Animal Rebellion also refers to the example of the struggle for women’s suffrage.
But the winning of the vote for women was a product of far more than isolated instances of civil disobedience. In fact, the Militant Suffragettes halted their civil disobedience in 1914 with the outbreak of WWI. Full female enfranchisement was not granted in Britain until 1928. In the 14 years in between, there were enormous political tremors and pressures.
The Russian revolution of 1917 had struck fear into the hearts of the ruling class and brought a revolutionary wave through Europe. As US President Woodrow Wilson said in 1919: “We are running a race with Bolshevism, and the world is on fire.”
Indeed, Britain experienced a stormy wave of class struggle that erupted in 1918, and culminated with the general strike of 1926.
In Russia, the Bolsheviks immediately granted full enfranchisement to both male and female workers upon their coming to power. And in Britain, women had been drafted into the workplace during the war effort – becoming a more independent political layer of the working class.
In this context, Britain’s enfranchisement acts of 1918 and 1928 are hardly compelling evidence for the effectiveness of the simple formula of direct, civil disobedience.
The civil disobedience and ‘direct action’ of the Militant Suffragettes did not win working women the vote.

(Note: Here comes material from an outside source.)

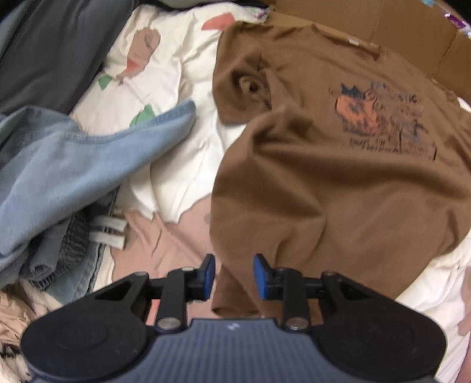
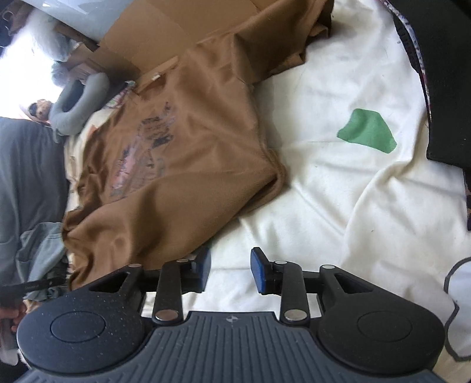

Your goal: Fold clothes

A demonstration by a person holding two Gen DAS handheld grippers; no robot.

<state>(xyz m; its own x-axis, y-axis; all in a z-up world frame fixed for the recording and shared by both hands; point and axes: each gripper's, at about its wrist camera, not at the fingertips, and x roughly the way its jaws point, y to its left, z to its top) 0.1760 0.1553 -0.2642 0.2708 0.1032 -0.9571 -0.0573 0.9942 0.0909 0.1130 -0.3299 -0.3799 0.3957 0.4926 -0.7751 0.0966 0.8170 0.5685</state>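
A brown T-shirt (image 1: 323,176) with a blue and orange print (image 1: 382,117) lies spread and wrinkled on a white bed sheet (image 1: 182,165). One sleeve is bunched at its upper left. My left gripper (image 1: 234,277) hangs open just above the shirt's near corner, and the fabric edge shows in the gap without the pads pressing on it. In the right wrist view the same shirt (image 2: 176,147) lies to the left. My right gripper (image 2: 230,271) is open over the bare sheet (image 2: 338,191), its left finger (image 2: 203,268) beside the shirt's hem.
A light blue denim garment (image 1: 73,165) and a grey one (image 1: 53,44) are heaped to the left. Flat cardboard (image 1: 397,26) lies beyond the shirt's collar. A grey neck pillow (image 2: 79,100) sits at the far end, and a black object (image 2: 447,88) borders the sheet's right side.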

Groups such as these never connected with the mass movements of working-class men and women that were unfolding at the time. This is because their tactics do not flow from the experience or the traditions of the working class. They are petty-bourgeois methods, which tend to emphasise the role of publicity stunts and isolated acts of small groups.
Lenin called this approach ‘adventurism’. By this, he meant:
“…trends expressing only the traditional instability of views held by the intermediate and indefinite sections of the intelligentsia [which] try to substitute noisy declarations for rapprochement with definite classes, declarations which are all the noisier, the louder the thunder of events. ‘At least we make an infernal noise’ – such is the slogan of many revolutionarily minded individuals who have been caught up in the maelstrom of events and who have neither theoretical principles nor social roots.” (Lenin, Revolutionary Adventurism, 1902)

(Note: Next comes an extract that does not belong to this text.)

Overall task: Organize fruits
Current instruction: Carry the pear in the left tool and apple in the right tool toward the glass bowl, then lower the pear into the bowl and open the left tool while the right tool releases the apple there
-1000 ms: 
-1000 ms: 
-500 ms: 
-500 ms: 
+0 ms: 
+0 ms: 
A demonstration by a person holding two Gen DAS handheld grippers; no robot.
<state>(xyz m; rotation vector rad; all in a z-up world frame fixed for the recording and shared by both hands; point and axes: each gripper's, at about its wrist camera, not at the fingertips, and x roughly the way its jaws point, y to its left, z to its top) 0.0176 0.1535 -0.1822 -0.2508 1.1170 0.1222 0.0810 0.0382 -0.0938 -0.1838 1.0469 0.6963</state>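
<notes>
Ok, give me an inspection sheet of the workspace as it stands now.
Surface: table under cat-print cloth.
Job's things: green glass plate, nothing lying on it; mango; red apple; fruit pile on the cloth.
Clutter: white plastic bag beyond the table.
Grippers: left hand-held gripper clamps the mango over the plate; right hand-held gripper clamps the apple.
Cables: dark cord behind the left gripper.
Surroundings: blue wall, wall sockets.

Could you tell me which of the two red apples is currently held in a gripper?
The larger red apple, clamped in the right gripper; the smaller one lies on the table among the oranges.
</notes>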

This fundamental mistake is a theoretical one: a movement cannot connect with a wider class if it does not base itself on the concrete experience and objective interests of that class. This therefore requires a theoretical understanding of class and the class struggle.
Ignoring this leads to various mistakes in practice.
When making political demands, a fundamental question must be: ‘who are these demands aimed at?’
Animal Rebellion states: “To achieve these solutions, our core demands are targeted at the government bodies responsible for a subsidy system that funnels billions in taxpayer pounds into the destructive animal farming and fishing industries.”
But in the capitalist system, the state defends private property and the rule of the capitalist class. On all the biggest questions, it defends their interests.
A rapid transition to sustainable energy and food production does not correspond to their class interests, as it will damage their profits. No amount of moral persuasion can change this.
Sowing illusions in this is not progressive, as it holds back our understanding of how to fight for change. The approach taken by Animal Rebellion is guilty in this regard:
“…I am one to believe that individual people at DEFRA [the government Department for Environment, Food and Rural Affairs] do their absolute best to deal with this emergency…
“ …I turn to you at this dire time, asking that … you will stand with the people, and back our demands during the September disruptions, even at your own, personal sacrifice.” (Animal Rebellion, 19/08/22)
This is nothing but a moral appeal to individuals, as if the capitalist system behaves as it does simply because of the whims of individual government regulators.
Instead of appealing to the better nature of government officials, we must start with a materialist understanding of the real interests, consciousness, and forces at work in society – which, after all, is a class society.
Lenin explained this well in reference to the Narodniks, a petty-bourgeois trend in the early revolutionary movement in Russia that based itself on ‘propaganda of the deed’:
“The Narodnik thinks it sufficient, in criticising capitalism, to condemn it from the angle of his ideals, from the angle of ‘modern science and modern moral ideas’. The Marxist thinks it necessary to trace in detail the classes that are formed in capitalist society, he considers valid only criticism made from the viewpoint of a definite class, criticism that is based on the precise formulation of the social process actually taking place and not on the ethical judgement of the ‘individual’.” (Lenin, The Economic Content of Narodism, 1895)
This description is certainly applicable to the current trends basing themselves on ‘direct action’ and ‘civil disobedience’. They too make loud, moral appeals ‘to society’ in general. They attempt to use ‘the science’ to convince bourgeois individuals, one by one. And they likewise emphasise the role of small direct action groups over the mass organisations and mass action of the working class.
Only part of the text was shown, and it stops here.